PG&E's case citations do not counsel a different understanding of "government agent." April 4 Objs. at 3. Two of the cases concern a very different issue: whether a government attorney can invoke the attorney-client privilege to withhold information from a grand jury. See In re Witness Before Special Grand Jury 2000-2, 288 F.3d 289, 290-92 (7th Cir. 2002) (considering "whether a state government lawyer may refuse, on the basis of the attorney-client privilege, to disclose communications with a state officeholder when faced with a grand jury subpoena"); In re Lindsey, 158 F.3d 1263, 1278 (D.C. Cir. 1998) ("When government attorneys learn, through communications with their clients, of information related to criminal misconduct, they may not rely on the government attorney-client privilege to shield such information from disclosure to a grand jury."). PG&E's citation to United States v. Hamilton, No. CR11-415, 2012 WL 5834893, at *4-5 (W.D. Wash. Oct. 4, 2012) is similarly unavailing; there, the court considered neither Rule 16 nor work product protections more broadly, but whether certain witness statements under the Jencks Act were protected by the deliberative process privilege. Finally, PG&E's citation to Jencks v. United States, 353 U.S. 657, 670 (1957), which led to the passing of the Jencks Act, fails because Jencks concerned the production of witness statements post-testimony, not Rule 16 or work product protections more broadly.

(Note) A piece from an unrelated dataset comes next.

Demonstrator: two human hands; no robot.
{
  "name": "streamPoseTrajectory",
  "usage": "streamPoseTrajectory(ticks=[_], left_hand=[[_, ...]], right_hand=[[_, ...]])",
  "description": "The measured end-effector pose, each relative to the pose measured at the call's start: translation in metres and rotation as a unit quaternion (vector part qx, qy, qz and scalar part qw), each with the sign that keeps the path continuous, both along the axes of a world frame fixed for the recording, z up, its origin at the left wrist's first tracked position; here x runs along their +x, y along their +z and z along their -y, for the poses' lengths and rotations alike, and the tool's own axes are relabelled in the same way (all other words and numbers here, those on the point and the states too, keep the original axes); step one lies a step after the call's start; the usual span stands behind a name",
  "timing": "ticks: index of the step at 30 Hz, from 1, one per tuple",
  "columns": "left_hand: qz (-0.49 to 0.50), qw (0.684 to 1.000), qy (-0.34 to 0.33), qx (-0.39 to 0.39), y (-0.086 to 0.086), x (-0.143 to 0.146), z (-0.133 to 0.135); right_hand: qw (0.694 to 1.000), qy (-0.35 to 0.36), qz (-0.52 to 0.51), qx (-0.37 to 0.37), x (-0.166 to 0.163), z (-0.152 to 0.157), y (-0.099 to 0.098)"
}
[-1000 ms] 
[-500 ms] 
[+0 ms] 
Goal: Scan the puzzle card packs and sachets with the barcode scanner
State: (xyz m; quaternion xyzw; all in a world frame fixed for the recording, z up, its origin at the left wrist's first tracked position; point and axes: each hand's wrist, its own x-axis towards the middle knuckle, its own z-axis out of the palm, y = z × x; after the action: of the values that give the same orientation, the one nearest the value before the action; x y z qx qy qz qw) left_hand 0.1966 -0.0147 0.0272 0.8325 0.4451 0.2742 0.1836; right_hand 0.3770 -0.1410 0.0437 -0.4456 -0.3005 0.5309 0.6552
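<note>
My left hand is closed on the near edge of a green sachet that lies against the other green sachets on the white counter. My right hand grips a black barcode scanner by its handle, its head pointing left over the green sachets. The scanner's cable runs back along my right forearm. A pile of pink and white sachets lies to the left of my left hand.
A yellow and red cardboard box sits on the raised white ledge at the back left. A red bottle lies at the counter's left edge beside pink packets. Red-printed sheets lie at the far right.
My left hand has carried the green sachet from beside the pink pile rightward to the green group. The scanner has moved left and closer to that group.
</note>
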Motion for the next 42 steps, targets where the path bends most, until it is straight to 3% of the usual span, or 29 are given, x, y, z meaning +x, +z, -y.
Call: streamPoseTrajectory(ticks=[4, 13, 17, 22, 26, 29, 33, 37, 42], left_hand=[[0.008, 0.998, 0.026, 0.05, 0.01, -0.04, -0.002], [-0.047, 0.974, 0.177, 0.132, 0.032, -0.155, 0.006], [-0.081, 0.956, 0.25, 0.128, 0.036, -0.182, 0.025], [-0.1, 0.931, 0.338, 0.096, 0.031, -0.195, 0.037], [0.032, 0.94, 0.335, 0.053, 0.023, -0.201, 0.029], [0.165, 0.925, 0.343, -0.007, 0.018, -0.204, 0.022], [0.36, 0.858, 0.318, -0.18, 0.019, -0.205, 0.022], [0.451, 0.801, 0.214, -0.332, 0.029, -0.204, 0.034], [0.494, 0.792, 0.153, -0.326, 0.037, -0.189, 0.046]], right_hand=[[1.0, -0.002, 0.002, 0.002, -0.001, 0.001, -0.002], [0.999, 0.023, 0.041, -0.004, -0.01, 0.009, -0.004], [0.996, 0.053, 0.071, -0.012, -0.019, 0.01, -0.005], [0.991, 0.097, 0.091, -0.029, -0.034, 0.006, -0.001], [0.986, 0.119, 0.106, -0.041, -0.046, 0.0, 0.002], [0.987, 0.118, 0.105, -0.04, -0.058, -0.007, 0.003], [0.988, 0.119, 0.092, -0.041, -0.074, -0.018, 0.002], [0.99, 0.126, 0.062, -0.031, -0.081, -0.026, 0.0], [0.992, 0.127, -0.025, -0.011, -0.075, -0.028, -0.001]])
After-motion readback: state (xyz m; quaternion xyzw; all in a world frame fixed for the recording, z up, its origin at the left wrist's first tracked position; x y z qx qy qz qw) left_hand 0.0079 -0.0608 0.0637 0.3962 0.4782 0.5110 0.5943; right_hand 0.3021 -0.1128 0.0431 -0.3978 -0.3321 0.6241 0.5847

Attachment #1 - a memorandum for use in making charging decisions, drafted by a government attorney - undoubtedly qualifies for Rule 16(a)(2)'s work product protections, as the document is a precise match with the Rule in terms of both content ("memoranda") and author ("attorney for the government"). The Attachment #2 documents - two draft indictments, a summary chart, and a list of facts stated in the indictment, all drafted by the "prosecution team" - likewise readily qualify for the Rule's protections. Though it is not clear who drafted each of the four documents, the Government asserts that they were "provided by the prosecution team," April 4 Opp'n at 3, they are all documents one would expect to be prepared in connection with the investigation or prosecution of a case, and all individuals who sent or were copied on the emails transmitting the documents qualify as either government attorneys or other government agents under Fort. Indeed, PG&E concedes that "prosecution memoranda and draft indictments are typically covered by the work product and deliberative process protections." Dkt. No. 599 at 14.
This includes a government attorney (Stacey Geis), a detective with the San Bruno Police Department (James Haggarty), and a federal Department of Transportation agent (Lisa Glazzy). Ms. Geis is obviously an attorney for the government, and the prosecution's work with Mr. Haggarty and Ms. Glazzy is precisely the sort of "cooperation among federal, state, and local law enforcement" that the Ninth Circuit considered (and approved of) in Fort. 472 F.3d at 1111-13.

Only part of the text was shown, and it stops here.